- **Task brief**
Under this line are the records; write out word for word the part that begins at the line containing "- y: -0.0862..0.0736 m" and ends at the line containing "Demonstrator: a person", and no more.

- **Entries supplied**
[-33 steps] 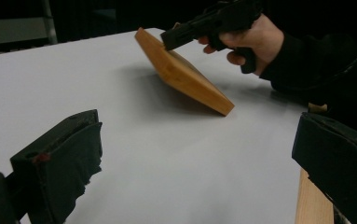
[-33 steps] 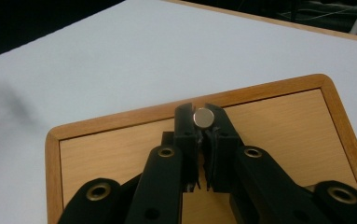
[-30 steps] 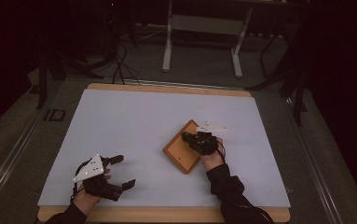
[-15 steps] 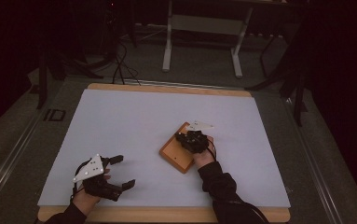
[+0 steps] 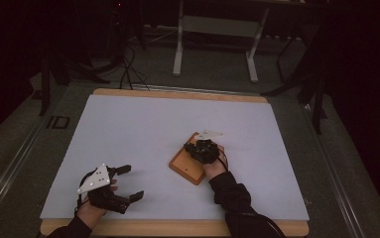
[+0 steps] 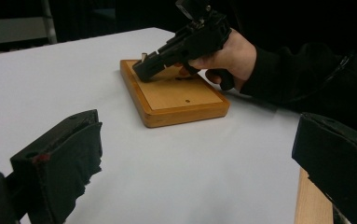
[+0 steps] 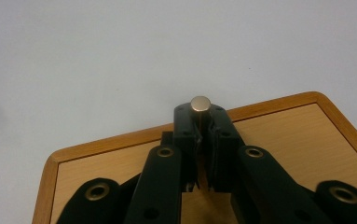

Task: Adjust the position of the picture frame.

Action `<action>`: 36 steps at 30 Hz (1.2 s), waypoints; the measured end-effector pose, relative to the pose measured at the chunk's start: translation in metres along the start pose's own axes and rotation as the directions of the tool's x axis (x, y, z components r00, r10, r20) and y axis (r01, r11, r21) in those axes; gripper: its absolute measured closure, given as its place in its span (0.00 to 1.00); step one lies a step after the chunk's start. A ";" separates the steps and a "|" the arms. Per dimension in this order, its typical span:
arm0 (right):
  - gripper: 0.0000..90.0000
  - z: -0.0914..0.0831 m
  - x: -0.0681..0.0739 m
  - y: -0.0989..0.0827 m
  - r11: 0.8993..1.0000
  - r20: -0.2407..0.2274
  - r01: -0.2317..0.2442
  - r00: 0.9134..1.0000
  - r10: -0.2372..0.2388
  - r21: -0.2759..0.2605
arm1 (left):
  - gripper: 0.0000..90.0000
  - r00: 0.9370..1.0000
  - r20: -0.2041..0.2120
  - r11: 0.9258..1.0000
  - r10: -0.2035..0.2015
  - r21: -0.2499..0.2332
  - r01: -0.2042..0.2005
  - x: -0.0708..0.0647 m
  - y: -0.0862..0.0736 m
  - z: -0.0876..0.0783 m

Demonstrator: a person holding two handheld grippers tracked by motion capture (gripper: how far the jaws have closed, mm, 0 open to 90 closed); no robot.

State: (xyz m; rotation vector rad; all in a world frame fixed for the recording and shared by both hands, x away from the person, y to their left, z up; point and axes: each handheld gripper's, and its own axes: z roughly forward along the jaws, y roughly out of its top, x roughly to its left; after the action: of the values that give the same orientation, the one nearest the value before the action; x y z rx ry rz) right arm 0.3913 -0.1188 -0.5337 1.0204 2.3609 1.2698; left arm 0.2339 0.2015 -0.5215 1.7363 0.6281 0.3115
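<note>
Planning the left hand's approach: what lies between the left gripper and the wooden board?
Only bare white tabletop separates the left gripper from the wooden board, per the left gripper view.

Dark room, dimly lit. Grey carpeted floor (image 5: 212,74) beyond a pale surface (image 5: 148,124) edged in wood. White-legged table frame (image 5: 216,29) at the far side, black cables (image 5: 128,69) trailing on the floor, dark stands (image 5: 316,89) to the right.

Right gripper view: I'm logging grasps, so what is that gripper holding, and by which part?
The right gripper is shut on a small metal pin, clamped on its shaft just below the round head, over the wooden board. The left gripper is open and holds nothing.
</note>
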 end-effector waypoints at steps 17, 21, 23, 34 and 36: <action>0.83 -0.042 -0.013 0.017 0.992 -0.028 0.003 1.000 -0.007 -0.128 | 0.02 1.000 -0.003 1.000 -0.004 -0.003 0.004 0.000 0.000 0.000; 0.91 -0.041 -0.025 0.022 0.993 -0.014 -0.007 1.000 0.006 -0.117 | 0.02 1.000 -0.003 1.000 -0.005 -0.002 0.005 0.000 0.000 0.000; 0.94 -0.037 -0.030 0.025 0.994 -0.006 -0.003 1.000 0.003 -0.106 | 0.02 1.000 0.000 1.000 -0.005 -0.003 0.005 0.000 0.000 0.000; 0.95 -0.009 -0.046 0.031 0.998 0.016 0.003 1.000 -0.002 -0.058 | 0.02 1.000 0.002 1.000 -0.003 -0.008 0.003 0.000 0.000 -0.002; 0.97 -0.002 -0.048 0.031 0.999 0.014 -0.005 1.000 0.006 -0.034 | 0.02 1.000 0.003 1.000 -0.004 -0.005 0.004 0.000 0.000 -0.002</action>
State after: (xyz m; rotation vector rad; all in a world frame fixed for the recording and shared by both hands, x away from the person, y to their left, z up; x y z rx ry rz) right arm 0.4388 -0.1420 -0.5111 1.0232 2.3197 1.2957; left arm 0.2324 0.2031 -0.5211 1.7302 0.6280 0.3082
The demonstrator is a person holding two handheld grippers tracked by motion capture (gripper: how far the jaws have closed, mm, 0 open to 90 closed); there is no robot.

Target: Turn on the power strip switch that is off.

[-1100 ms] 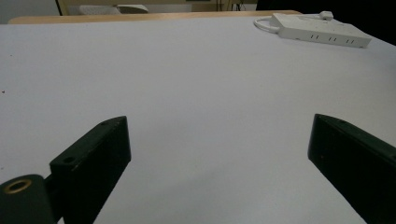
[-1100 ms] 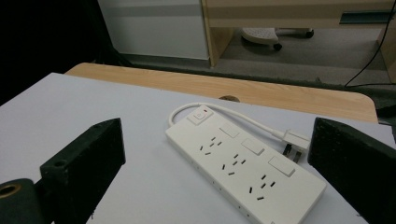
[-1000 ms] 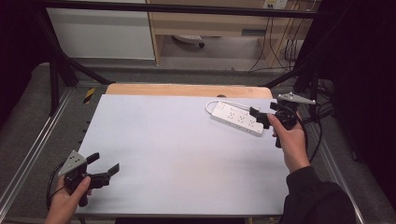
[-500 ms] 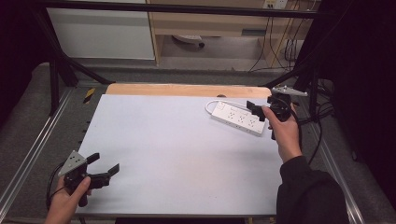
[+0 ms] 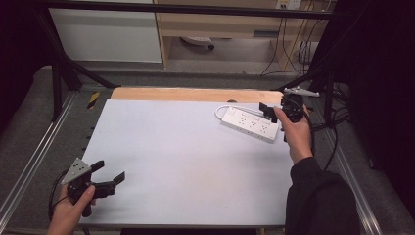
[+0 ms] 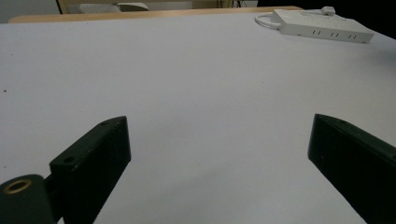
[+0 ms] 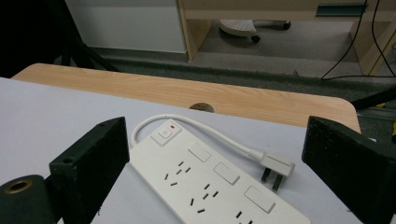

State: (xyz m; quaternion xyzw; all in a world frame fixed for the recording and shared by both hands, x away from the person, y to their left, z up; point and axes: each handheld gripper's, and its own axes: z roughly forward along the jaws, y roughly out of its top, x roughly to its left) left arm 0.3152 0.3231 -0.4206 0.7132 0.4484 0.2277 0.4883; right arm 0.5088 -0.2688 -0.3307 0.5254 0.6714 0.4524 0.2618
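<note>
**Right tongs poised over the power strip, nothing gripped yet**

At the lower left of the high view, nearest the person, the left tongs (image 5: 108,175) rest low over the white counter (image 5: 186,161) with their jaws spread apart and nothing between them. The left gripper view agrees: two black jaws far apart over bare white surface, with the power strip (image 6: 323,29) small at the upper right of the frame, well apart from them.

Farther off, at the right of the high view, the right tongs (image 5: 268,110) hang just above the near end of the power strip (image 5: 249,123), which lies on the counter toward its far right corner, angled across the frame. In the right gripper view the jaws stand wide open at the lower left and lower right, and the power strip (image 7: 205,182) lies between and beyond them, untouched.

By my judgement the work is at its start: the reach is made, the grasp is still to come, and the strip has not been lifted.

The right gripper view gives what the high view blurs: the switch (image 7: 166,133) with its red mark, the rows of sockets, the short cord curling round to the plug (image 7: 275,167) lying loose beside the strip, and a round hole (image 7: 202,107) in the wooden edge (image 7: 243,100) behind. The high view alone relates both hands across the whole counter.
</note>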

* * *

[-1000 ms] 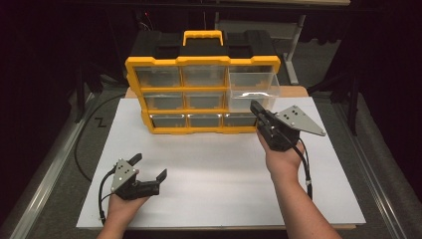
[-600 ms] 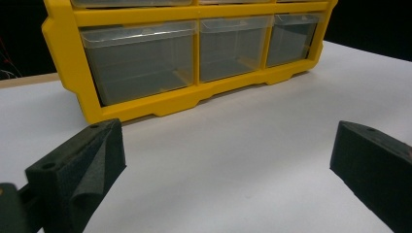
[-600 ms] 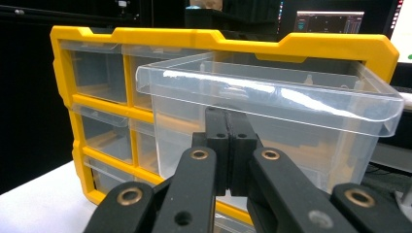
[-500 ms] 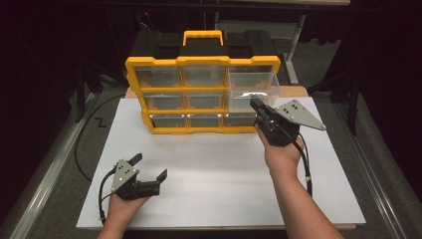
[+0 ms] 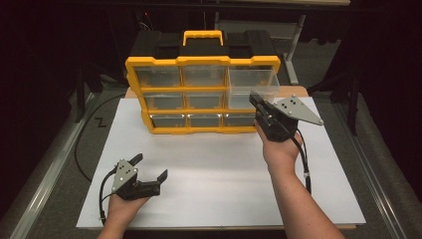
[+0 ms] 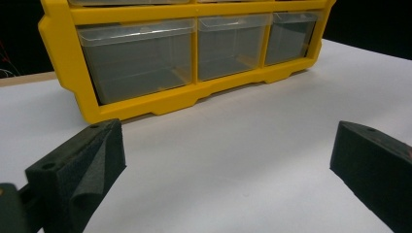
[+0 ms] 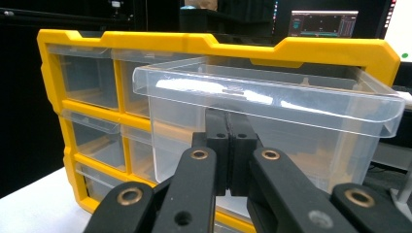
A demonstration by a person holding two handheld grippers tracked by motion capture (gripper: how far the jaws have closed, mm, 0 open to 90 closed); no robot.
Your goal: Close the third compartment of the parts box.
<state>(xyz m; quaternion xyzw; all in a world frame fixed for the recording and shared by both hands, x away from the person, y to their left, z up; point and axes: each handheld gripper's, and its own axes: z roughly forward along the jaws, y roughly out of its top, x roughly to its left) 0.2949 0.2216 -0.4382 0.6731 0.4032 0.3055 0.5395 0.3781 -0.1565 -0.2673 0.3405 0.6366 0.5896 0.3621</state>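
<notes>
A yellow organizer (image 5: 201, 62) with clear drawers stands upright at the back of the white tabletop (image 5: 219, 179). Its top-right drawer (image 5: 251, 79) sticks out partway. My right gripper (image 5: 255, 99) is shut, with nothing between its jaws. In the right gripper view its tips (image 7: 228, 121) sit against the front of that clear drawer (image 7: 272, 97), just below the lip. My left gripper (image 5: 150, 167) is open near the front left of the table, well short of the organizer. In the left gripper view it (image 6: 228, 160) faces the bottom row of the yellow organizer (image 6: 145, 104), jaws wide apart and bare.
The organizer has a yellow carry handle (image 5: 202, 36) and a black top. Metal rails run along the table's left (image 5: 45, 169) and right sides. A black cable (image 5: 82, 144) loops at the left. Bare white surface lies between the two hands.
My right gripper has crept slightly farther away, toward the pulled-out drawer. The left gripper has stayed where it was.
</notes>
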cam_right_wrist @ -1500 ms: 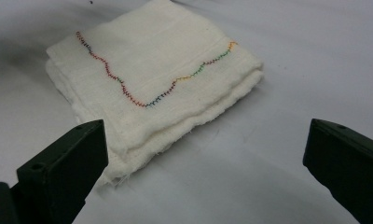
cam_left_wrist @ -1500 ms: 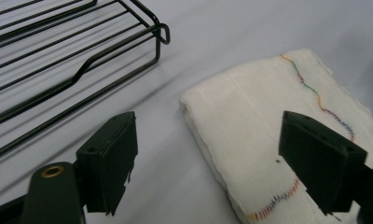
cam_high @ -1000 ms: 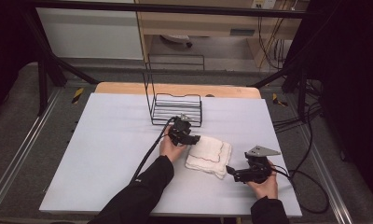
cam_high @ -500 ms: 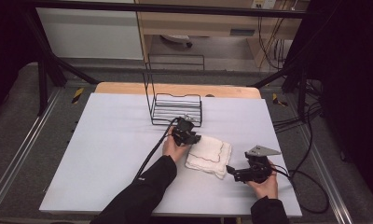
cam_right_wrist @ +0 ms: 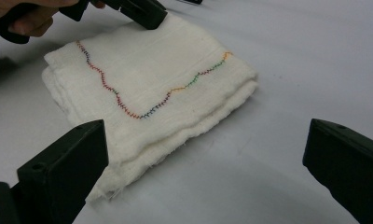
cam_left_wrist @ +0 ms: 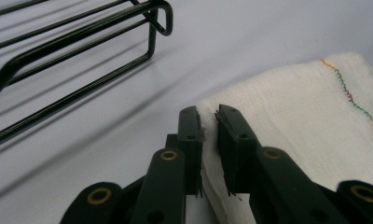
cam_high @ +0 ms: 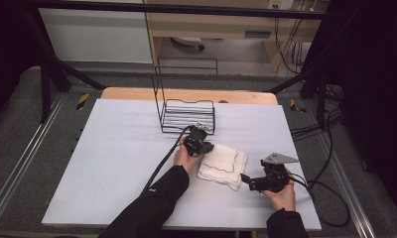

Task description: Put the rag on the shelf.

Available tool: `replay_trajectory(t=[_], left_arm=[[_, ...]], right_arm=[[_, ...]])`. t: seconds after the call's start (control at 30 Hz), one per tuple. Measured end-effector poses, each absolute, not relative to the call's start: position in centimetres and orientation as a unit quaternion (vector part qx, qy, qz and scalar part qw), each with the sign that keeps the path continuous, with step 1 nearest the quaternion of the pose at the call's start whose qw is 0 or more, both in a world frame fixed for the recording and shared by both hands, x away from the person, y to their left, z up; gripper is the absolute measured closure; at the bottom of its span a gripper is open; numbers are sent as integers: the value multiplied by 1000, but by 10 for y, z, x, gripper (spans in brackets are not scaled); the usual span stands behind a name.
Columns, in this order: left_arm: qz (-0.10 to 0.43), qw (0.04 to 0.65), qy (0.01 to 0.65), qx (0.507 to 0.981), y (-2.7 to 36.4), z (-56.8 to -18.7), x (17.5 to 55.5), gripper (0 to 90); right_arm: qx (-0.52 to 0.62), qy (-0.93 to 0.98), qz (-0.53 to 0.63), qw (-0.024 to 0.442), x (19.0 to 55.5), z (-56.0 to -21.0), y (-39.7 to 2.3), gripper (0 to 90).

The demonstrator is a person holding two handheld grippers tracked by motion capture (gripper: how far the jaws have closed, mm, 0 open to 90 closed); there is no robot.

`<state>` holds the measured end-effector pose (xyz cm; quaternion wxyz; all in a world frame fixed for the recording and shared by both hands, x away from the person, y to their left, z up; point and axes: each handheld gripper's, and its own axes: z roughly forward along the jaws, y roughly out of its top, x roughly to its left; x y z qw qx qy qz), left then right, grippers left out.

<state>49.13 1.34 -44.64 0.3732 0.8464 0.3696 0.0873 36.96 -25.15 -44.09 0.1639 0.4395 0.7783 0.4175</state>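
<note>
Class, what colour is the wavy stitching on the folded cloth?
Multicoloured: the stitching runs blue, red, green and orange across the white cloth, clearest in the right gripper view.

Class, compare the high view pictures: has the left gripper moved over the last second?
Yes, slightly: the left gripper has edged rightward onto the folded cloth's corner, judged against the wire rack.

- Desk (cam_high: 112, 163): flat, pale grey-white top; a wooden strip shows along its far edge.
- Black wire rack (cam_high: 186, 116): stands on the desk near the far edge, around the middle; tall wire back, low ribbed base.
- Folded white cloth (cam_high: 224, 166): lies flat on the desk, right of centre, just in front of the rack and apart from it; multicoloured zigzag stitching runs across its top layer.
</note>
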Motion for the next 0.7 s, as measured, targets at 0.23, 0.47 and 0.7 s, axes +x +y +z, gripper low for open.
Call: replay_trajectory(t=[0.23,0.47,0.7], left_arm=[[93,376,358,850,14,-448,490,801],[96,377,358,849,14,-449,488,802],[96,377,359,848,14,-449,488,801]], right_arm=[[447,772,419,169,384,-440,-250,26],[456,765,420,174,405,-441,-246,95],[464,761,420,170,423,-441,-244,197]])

- **Exercise answer**
  - y: -0.0862..0.0736 m
  - z: -0.0876..0.0783 m

Demonstrator: a person holding two handheld grippers tracked by motion capture (gripper: how far the jaws have closed, mm, 0 open to 90 closed); no robot.

No additional output is needed.